Bailey, a businessman and evangelical minister, became the museum’s first president in 2010. His passion for the project comes out of his trips to West and Central Africa, where he became increasingly aware of his physical resemblance to Ashanti shipped to the Americas in bondage. He also witnessed the Truth and Reconciliation process while living in South Africa.

He believes that white America has yet to take full responsibility for the cruelties and dehumanization wrought by turning human beings into cargo: “How could we have taken millions of people and reduced them to the level of chattel? And we still haven’t taken those chains off, even today.”

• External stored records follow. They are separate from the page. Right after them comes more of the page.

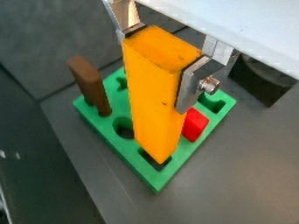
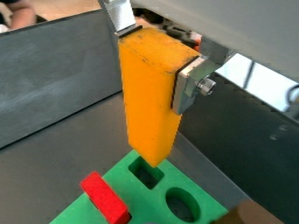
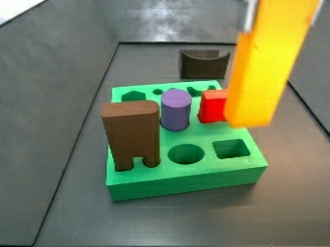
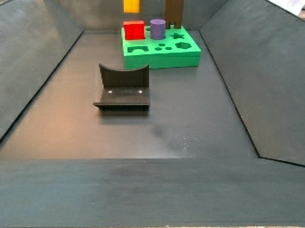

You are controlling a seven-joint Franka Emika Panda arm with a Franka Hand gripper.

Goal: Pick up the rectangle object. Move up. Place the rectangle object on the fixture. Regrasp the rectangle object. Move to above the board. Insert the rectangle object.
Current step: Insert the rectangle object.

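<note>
Risk, going left to right: we see the brown block (image 3: 131,135) and purple cylinder (image 3: 176,108) already seated in the board (image 3: 194,176). The gripper (image 1: 163,39), fingers clamped on the rectangle object (image 1: 158,92), hangs over it. If we descend slightly off the rectangular hole (image 2: 146,173), we judge the bar's corner catches the rim and jams or twists in the grip.

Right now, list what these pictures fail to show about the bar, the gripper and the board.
- Bar tip: in a wrist view the bar's own body hides whether it has entered the board.
- Bar top: cut off by the frame edge in a side view; only a sliver shows in a side view.
- Gripper: out of frame in both side views.
- Fixture: mostly hidden behind the board in a side view.
</note>
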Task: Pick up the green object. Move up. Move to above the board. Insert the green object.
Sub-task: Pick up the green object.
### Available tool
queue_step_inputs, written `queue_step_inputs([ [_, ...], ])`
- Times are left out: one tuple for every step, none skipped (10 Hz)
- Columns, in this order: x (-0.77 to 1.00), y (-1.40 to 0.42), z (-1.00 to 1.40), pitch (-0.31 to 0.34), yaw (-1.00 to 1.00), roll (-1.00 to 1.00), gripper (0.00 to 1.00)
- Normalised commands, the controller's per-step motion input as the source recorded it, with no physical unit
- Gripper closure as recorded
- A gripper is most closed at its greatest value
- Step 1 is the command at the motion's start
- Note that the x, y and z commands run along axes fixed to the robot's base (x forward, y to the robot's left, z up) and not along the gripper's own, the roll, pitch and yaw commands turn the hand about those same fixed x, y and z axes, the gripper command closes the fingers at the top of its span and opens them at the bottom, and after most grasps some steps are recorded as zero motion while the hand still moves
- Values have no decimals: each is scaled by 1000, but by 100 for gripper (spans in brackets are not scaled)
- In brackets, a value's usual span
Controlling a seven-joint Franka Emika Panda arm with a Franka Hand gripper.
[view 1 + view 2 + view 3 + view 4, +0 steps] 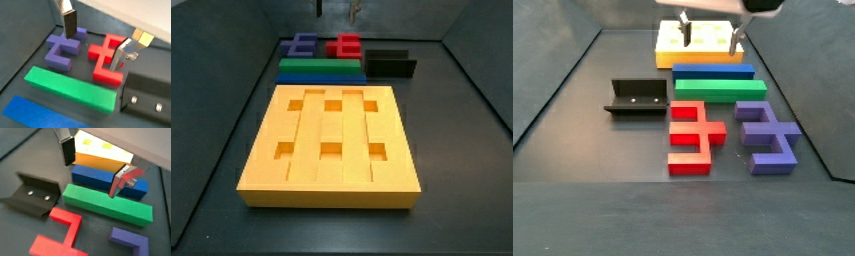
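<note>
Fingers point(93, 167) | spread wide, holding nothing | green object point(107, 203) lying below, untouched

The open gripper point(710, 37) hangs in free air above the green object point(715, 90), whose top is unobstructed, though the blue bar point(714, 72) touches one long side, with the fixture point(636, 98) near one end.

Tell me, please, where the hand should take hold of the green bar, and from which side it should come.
Grip the green bar near its middle, across its narrow width, coming straight down from above. It lies flat on the floor, so the top is free. One long side faces the blue bar; how much gap a finger has there is unclear. The hand hangs above, open, holding nothing.
</note>
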Motion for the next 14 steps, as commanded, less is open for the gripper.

Someday soon, he hopes, the Gettysburg Black History Museum will be a physical museum, but for now he is more interested in propagating ideas than in displaying artifacts. “Our physical city is a standing, living museum,” he says. He wants visitors to hear stories of slave catchers coming to Gettysburg to abduct free blacks, for example, and of confederates searching house-to-house during the battle “to find black people who were considered contraband.”

The museum has acquired a 600-square-foot space in the Gettysburg tourist district to welcome guests and advertise dramatizations and lectures that will be central to the museum’s living history program. At the moment, visitors can contact the museum (www.gettysburgblackhistory.org) to book a 90-minute black heritage tour that draws on the local African-American experience.

For example, guides describe how slaves in the 1700s built some of the historic structures that tourists now flock to. In the 1800s, Gettysburg—which is only seven miles from the Mason-Dixon line—was home to a small community of successful free blacks, including Daniel Alexander Payne, a minister and educator who became the first president of Wilberforce University. “There is a major humanizing story here that plays against the whole history of dehumanization,” says Bailey.

As the only black member of the Gettysburg Adams Chamber of Commerce, Bailey often hears laments that the area attracts few African-American tourists. That will change, he predicts: “We will bring a whole new demographic to Gettysburg. The tourists are asking for this.” Among the special events he envisions is an annual Sept. 22 ball that commemorates the preliminary issuance of the Emancipation Proclamation in 1862.

“I am not seeking to be divisive; I am seeking to create community by exposing reality,” Bailey says.

“White America is ready to hear this story. As we reveal these truths, it sets two [groups of] people free.”